The veteran leftist is expected to dodge direct commitments on the toxic issue, and instead advance a radical domestic agenda built around themes of social justice.

He hopes it will appeal to voters who could be heading to the polls if Prime Minister Theresa May's government collapses under the pressure of Brexit before Britain is set to leave the EU in March.

Corbyn is due to use his speech in Liverpool, north west England, to promise an expansion of free childcare for poor households, saying that "driving up standards of childcare will make that vital difference for millions of our children".

But Brexit has loomed large over the four-day party event, causing ructions that the leader will be keen to avoid on Wednesday.

"I think Corbyn's speech will be built around the theme of government-in-waiting, 'this lot have failed on everything from Brexit to the NHS, they've let the country down, it's time for a change'," Anand Menon, Professor of European Politics and Foreign Affairs at King's College London, told AFP.

With the Brexit negotiations entering their final phase, a conference spat between two senior MPs gave Corbyn a taste of the showdown looming within the party.

Shadow finance minister John McDonnell, a key Corbyn ally, and Brexit secretary Keir Starmer both publicly pressured Corbyn on whether or not to rule out another referendum on Britain's EU membership.

Election calls 

Party delegates voted on Tuesday to support "all options remaining on the table" on Brexit, including campaigning for a second vote if May is unable to get a final deal through parliament.

But veteran leftist McDonnell went off message on Monday, saying the option of staying in the European Union should not be on any ballot paper.

The pro-EU Starmer hit back, receiving rapturous applause from members when he also veered off script to insist that remaining in the bloc was still on the table, exposing the power struggle behind the veneer of party unity.

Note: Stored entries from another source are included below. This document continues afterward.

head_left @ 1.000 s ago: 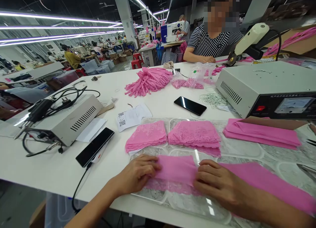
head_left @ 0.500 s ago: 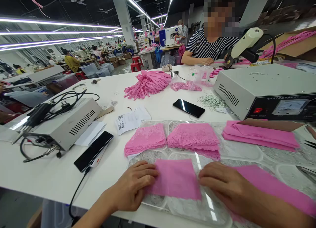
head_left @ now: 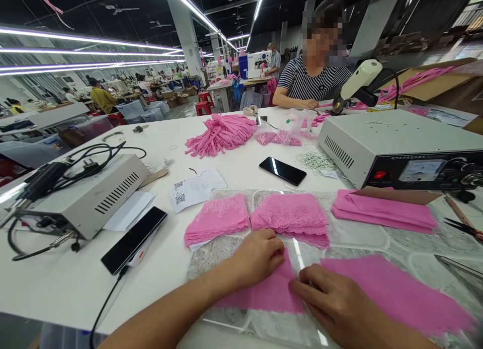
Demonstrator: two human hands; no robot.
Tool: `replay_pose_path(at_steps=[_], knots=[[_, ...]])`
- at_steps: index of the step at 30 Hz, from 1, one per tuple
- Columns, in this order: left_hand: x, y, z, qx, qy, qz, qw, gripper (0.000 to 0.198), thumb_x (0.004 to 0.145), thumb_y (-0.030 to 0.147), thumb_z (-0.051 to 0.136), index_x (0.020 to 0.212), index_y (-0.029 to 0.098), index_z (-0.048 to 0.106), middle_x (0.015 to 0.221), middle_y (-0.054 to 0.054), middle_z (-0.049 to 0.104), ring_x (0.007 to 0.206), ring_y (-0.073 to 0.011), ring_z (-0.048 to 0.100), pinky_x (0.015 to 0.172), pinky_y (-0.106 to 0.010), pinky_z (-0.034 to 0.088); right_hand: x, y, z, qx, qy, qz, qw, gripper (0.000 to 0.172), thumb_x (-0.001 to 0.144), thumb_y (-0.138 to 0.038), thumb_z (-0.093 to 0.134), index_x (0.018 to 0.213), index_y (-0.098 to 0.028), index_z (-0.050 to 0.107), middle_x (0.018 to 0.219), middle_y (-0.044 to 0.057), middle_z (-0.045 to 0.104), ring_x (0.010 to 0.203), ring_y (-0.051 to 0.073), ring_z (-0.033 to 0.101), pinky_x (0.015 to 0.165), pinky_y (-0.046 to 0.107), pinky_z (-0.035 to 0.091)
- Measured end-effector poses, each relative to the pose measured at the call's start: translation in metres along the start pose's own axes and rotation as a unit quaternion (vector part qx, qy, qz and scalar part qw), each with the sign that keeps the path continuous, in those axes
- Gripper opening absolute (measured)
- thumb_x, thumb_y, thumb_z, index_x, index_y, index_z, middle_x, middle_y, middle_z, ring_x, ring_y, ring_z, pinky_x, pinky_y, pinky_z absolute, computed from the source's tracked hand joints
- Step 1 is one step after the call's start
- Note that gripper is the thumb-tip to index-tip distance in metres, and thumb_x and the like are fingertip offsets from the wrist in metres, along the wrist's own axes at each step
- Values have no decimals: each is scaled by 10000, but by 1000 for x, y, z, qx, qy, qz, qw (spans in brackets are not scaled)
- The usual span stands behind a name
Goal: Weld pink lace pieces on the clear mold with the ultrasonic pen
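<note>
A flat pink fabric piece (head_left: 264, 296) lies on the clear-topped mat (head_left: 219, 256) in front of me. My left hand (head_left: 260, 256) is curled over the fabric's upper part, just below the lace stack; its fingertips are bent together and whatever is between them is hidden. At the fabric's right edge, my right hand (head_left: 328, 293) has its fingers closed on the cloth. Behind the hands sit two stacks of scalloped pink lace pieces, a left stack (head_left: 219, 218) and a right stack (head_left: 290, 215). Another pink cloth (head_left: 392, 288) spreads out under and beyond my right forearm.
Folded pink fabric (head_left: 381, 213) lies at right, near black-bladed scissors (head_left: 458, 225). Grey machine boxes stand left (head_left: 101, 193) and right (head_left: 400, 142). Phones lie left (head_left: 134, 238) and centre (head_left: 283, 170). Pink straps (head_left: 222, 133) are piled behind. A person in stripes (head_left: 311, 79) sits opposite.
My left hand has moved right and up from the fabric's left edge to its upper part, beside the lace. My right hand has stayed by the right edge. The view has shifted slightly.
</note>
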State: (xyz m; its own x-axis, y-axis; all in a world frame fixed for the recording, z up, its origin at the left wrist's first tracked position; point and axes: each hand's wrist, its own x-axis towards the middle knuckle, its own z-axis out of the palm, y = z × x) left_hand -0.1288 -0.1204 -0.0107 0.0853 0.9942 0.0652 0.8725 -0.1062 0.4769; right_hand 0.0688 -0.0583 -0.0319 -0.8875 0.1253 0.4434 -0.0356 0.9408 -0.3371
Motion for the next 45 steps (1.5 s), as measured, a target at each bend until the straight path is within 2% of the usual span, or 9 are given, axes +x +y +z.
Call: replay_pose_path(at_steps=[4, 8, 10, 13, 15, 21, 26, 33, 45], knots=[[-2, 1, -1, -20, 1, -24, 1000, 132, 829, 93, 582, 733, 151, 651, 798, -32, 611, 737, -146, 554, 683, -236, 436, 0, 0, 0, -3, 1, 1, 1000, 315, 895, -19, 353, 914, -171, 628, 715, 45, 572, 567, 129, 518, 518, 223, 396], [-4, 2, -3, -54, 16, -47, 997, 119, 828, 84, 558, 778, 162, 632, 820, -27, 617, 764, -150, 555, 700, -240, 439, -1, 2, -1, 61, -46, 53, 996, 303, 909, -61, 351, 942, -184, 626, 795, 66, 603, 649, 151, 557, 579, 247, 418], [-4, 1, -3, -74, 24, -54, 996, 99, 832, 98, 560, 800, 168, 621, 833, -24, 618, 771, -149, 556, 703, -241, 441, 2, 5, -5, 125, -64, 154, 978, 231, 909, -143, 392, 901, -186, 620, 809, 67, 611, 685, 169, 561, 617, 273, 419], [-5, -3, -1, -102, 29, -56, 993, 83, 826, 103, 576, 787, 170, 605, 824, -18, 613, 768, -145, 553, 697, -238, 436, 15, 11, -9, 197, -66, 325, 923, 146, 857, -277, 493, 840, -186, 606, 696, 26, 578, 629, 168, 522, 585, 277, 382], [-6, -6, 0, -115, 29, -54, 991, 86, 821, 96, 579, 779, 169, 596, 816, -18, 612, 773, -147, 551, 697, -239, 430, 24, 15, -9, 221, -69, 375, 898, 155, 815, -317, 543, 829, -182, 620, 593, -17, 523, 553, 147, 472, 532, 261, 343], [-8, -10, -5, -139, 11, -49, 989, 125, 785, 57, 587, 836, 169, 612, 862, -28, 641, 831, -162, 569, 750, -261, 438, 38, 17, 1, 288, -92, 387, 871, 109, 696, -169, 528, 593, -170, 567, 493, -62, 405, 486, 96, 350, 468, 233, 243], [0, -4, -13, -163, -33, -24, 986, 454, 706, 103, 724, 1133, 196, 600, 921, -10, 695, 879, -169, 601, 826, -278, 450, 41, 16, -2, 290, -83, 367, 880, 154, 704, -177, 496, 553, -181, 462, 500, -72, 322, 502, 91, 290, 487, 238, 223], [9, -1, -15, -146, -58, -17, 987, 174, 731, 41, 661, 807, 185, 721, 744, 3, 664, 748, -144, 575, 738, -239, 440, 39, 16, -4, 250, -94, 369, 890, 100, 725, -186, 512, 629, -178, 534, 513, -70, 357, 500, 99, 316, 480, 239, 219], [8, -6, -17, -112, -83, 17, 990, 211, 706, 72, 715, 878, 194, 712, 875, -17, 632, 882, -176, 570, 783, -254, 447, 41, 12, -3, 155, -106, 372, 909, 118, 698, -83, 534, 661, -179, 592, 528, -53, 468, 503, 109, 412, 500, 237, 254]])
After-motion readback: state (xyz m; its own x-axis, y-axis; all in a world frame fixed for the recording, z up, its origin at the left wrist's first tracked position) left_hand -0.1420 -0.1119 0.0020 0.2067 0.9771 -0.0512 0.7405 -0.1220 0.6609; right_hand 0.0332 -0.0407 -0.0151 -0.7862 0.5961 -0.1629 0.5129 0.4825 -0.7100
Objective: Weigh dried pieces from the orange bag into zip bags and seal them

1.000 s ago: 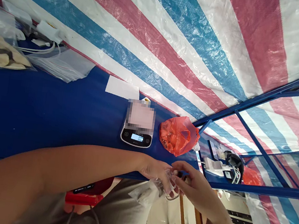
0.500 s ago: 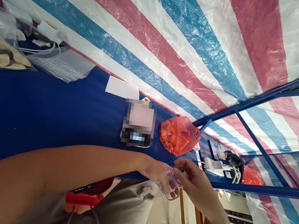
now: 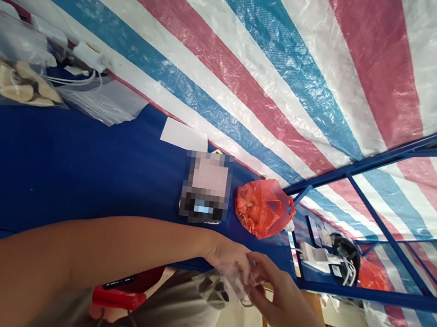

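Observation:
Over the table's front edge, my left hand (image 3: 232, 259) is closed on a clear plastic bag (image 3: 212, 287) with several dark flat pieces inside. The bag hangs below the hand, above my lap. My right hand (image 3: 269, 285) meets it from the right, thumb and fingers pinched on the bag's top part. Fingertips of both hands overlap there, so the exact grip is partly hidden. Behind them on the blue table (image 3: 81, 167) stands a pixelated device (image 3: 205, 188) with a pinkish top and a lit bluish display. Beside it lies a red plastic bag (image 3: 263, 207).
White paper (image 3: 185, 134) lies behind the device. Flat zip bags (image 3: 106, 98) and a clear bag of pale pieces (image 3: 23, 84) lie at the far left. A striped sheet (image 3: 217, 51) forms the back wall. Blue frame bars (image 3: 380, 222) stand right. A red object (image 3: 118, 299) is at my lap.
The right hand has closed in on the left, and its fingers have drawn together on the bag. The dark pieces now show more clearly below. The view has shifted slightly.

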Available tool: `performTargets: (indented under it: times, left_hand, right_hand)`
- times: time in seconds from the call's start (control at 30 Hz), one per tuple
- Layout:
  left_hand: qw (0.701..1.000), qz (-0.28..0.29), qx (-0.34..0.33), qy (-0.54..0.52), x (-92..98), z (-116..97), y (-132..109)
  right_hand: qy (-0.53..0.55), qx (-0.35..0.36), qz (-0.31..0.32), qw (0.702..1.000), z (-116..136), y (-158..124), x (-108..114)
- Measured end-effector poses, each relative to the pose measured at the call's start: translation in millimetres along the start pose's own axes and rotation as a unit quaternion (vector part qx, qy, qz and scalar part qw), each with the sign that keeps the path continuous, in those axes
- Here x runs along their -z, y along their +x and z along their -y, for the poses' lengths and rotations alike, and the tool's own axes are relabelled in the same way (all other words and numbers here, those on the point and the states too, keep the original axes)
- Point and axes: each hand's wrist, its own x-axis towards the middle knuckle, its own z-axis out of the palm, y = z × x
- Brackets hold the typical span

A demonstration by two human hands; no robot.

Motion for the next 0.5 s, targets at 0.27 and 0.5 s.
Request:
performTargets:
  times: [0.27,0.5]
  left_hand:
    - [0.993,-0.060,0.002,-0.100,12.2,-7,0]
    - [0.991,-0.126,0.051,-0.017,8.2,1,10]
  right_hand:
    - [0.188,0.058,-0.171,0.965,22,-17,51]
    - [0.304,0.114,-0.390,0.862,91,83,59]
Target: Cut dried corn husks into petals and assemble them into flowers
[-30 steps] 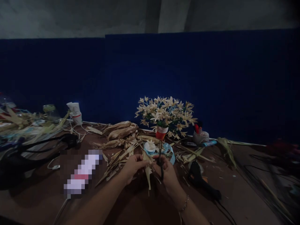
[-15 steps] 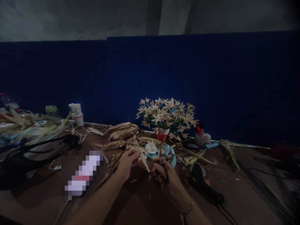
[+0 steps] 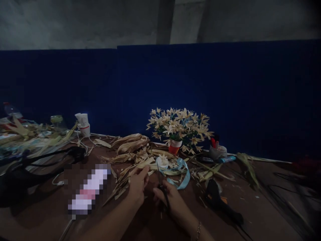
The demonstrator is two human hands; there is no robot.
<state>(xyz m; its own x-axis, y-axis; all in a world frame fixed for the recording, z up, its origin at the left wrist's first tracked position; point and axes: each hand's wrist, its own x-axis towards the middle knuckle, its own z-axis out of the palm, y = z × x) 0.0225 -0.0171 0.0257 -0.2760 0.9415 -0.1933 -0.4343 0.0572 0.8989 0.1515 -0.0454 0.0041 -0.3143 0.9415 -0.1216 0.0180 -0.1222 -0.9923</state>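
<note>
My left hand is closed, thumb and fingers pinched together at the fingertips. A pale strip of corn husk shows at the fingertips, partly hidden behind them. To its right, my right hand is wrapped round dark-handled scissors, whose blades point up and away from me. Just beyond the hands lie a pale husk flower and a curl of light blue ribbon. Behind them stands a bunch of cream husk flowers in a red and white cup.
Dried corn husks are heaped behind my left hand. A glue gun with a cord lies at the right. Left are a blurred-out bright device and a black strap. A blue panel runs along the back.
My left hand has moved slightly, and the husk piece that hung down to the right from its fingers no longer shows there. The scissors have moved left and tilted.
</note>
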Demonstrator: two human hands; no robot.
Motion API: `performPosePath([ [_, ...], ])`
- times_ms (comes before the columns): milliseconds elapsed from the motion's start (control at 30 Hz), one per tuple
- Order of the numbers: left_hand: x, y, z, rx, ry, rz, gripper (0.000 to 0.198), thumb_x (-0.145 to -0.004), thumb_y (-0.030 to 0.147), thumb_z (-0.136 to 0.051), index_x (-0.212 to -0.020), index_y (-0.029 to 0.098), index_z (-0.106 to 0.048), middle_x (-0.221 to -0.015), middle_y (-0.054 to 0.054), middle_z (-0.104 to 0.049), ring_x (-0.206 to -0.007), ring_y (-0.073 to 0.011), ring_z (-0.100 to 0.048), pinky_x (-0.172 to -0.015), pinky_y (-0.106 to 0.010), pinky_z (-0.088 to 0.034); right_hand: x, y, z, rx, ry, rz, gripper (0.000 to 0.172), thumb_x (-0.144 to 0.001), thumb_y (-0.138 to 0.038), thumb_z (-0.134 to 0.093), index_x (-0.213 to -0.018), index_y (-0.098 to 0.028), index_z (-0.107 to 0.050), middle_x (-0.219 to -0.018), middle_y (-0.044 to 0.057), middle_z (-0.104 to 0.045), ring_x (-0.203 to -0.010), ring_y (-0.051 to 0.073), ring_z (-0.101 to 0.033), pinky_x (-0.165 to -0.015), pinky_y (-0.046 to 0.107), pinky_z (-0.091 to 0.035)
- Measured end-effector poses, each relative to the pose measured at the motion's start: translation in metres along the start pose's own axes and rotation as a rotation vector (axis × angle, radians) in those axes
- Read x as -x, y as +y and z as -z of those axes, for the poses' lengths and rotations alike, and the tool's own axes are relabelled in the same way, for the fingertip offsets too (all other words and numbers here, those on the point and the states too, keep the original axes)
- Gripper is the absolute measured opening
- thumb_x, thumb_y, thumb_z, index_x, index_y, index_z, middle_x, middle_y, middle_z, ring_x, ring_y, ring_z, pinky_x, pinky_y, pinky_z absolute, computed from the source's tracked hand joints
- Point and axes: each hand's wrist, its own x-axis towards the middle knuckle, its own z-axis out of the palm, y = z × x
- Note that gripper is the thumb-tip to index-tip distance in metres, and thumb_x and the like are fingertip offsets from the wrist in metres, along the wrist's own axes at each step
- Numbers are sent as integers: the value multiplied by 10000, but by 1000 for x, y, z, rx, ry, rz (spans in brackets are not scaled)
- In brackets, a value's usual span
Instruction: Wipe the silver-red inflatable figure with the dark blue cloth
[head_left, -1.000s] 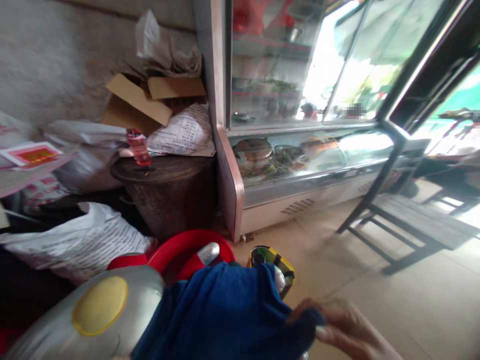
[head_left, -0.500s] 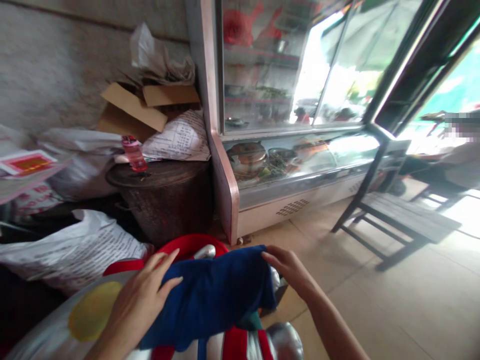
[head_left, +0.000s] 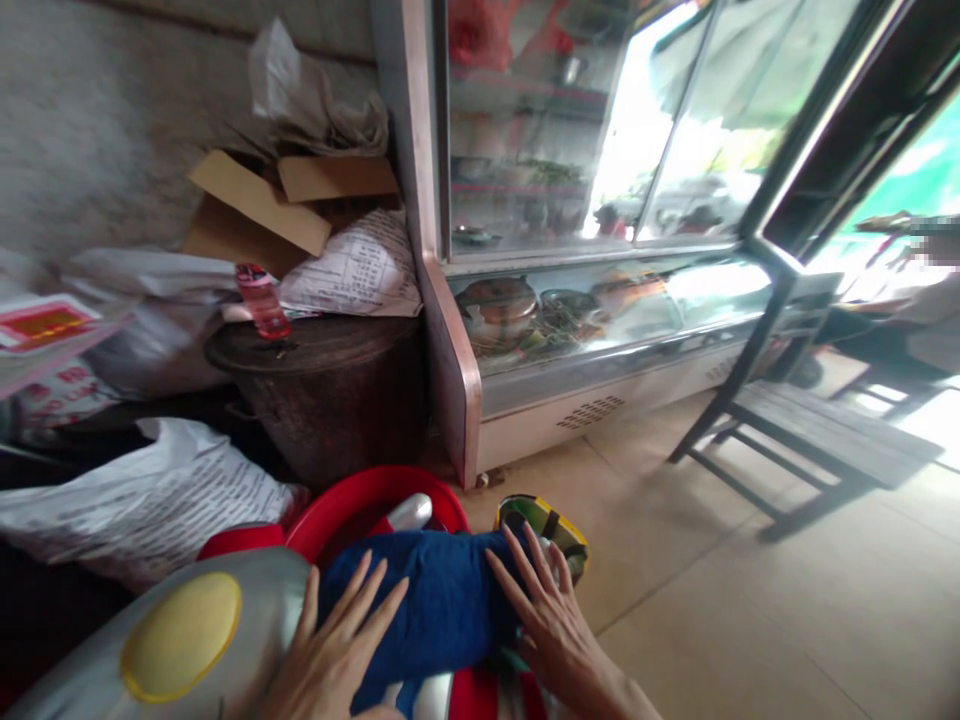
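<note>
Both hands are lying flat with fingers spread, grasping nothing: the left hand [head_left: 334, 650] and right hand [head_left: 544, 615] are pressing the folded blue cloth [head_left: 439, 605] onto the silver toy figure [head_left: 187, 640], near the red tub [head_left: 375, 495]. Folding looks done; only smoothing seems left.

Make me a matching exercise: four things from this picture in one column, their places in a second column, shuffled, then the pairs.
Things:
1. blue cloth
2. pink bottle
3. cardboard box
4. bench

Places:
A. on the dark round drum
B. on the tiled floor, right of the display fridge
C. under both hands
D. against the wall, behind the drum

Pairs: 1-C, 2-A, 3-D, 4-B
</note>
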Motion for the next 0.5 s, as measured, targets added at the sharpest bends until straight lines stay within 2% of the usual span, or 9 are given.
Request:
performPosePath([
  [67,1,1,-2,9,-14,-13,961,-836,409,-779,-1619,309,-231,-1696,-17,-110,-1620,-325,-117,-1261,-677,40,-1,5,-3,18,26,27,1098,-665,83,-520,-1681,-289,-336,-1764,160,-145,-1621,459,-25,-1234,800,-137],
  [133,-1,-1,-8,16,9,-27,868,-889,395,-737,-1615,322,-267,-1696,-20,-161,-1614,-323,-168,-1261,-695,-4,-4,11,8,-47,-14,73,1063,-642,81,-471,-1644,-271,-433,-1749,136,-258,-1628,435,-109,-1244,786,-160],
  [200,-3,-6,-16,20,71,-51,762,-942,376,-682,-1609,332,-318,-1689,-24,-221,-1603,-322,-217,-1260,-709,-57,-10,16,30,-204,-52,128,969,-639,43,-477,-1568,-219,-556,-1692,136,-419,-1616,408,-244,-1273,729,-204],
  [300,-9,-15,-27,52,173,-125,625,-985,350,-622,-1579,353,-429,-1639,-6,-373,-1560,-329,-335,-1247,-719,-118,-24,14,78,-533,21,178,692,-777,-45,-485,-1422,-193,-687,-1432,149,-705,-1405,338,-607,-1205,553,-448],
  [367,-11,-22,-33,82,360,-208,522,-1015,334,-566,-1535,339,-526,-1559,-5,-522,-1484,-324,-477,-1229,-674,-291,-35,5,115,-698,93,188,537,-884,-139,-492,-1367,-218,-713,-1245,116,-787,-1172,285,-736,-1056,449,-560],
  [433,-9,-33,-39,129,609,-296,438,-1047,294,-467,-1447,335,-641,-1445,0,-651,-1359,-278,-617,-1141,-495,-506,-45,-6,152,-807,111,220,430,-930,-225,-529,-1307,-223,-735,-1149,81,-797,-1053,254,-744,-970,391,-571],
  [467,-7,-39,-43,163,722,-315,449,-1053,263,-424,-1419,348,-669,-1410,8,-684,-1316,-246,-652,-1074,-384,-565,-49,-12,168,-863,110,247,382,-943,-271,-551,-1266,-217,-748,-1107,69,-794,-1027,245,-733,-947,368,-566],
  [500,-3,-46,-47,188,769,-350,482,-1038,222,-389,-1365,374,-708,-1367,26,-712,-1261,-223,-687,-1029,-314,-581,-53,-17,182,-921,109,273,340,-951,-321,-572,-1209,-208,-762,-1053,57,-787,-999,236,-721,-919,343,-561],
])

Corbyn, a long-time eurosceptic, must find a way to reconcile his pro-EU MPs and members with the party's working class voter base, who broadly support Brexit, if he is to capitalise on May's vulnerability at the ballot box.

The leader kept his options open on Tuesday, telling the BBC: "We haven't said there's going to be anything yet.

"What we've said (is that) all options must be considered if and when this government collapses or its negotiations collapse."

For now, the party can unify around attempts to bring down the government, the first step of which will be voting to reject any deal May strikes with the EU, which Starmer said was "increasingly likely".

May would then need the support of almost all of her MPs to get it through parliament, an unlikely scenario given her own party's divisions.

Labour has also vowed to block a no-deal Brexit, and suggested a general election should be called in such a scenario, although pro-EU David Lammy doubted it would happen.

"Most people here want a general election and want Jeremy Corbyn running the country, in the end that will be down to getting a two-thirds majority in the House of Commons, my own view is that's not likely to happen," he told AFP.

Another stumbling block in the way of Corbyn's prime ministerial ambitions is the accusation that he has failed to tackle anti-Semitism within the party -- an issue that has dogged him since he became leader in 2015.

"It will be good to have some strong statements from the platform, saying 'ok, we got this wrong'," said Menon. "They can't pretend it hasn't happened."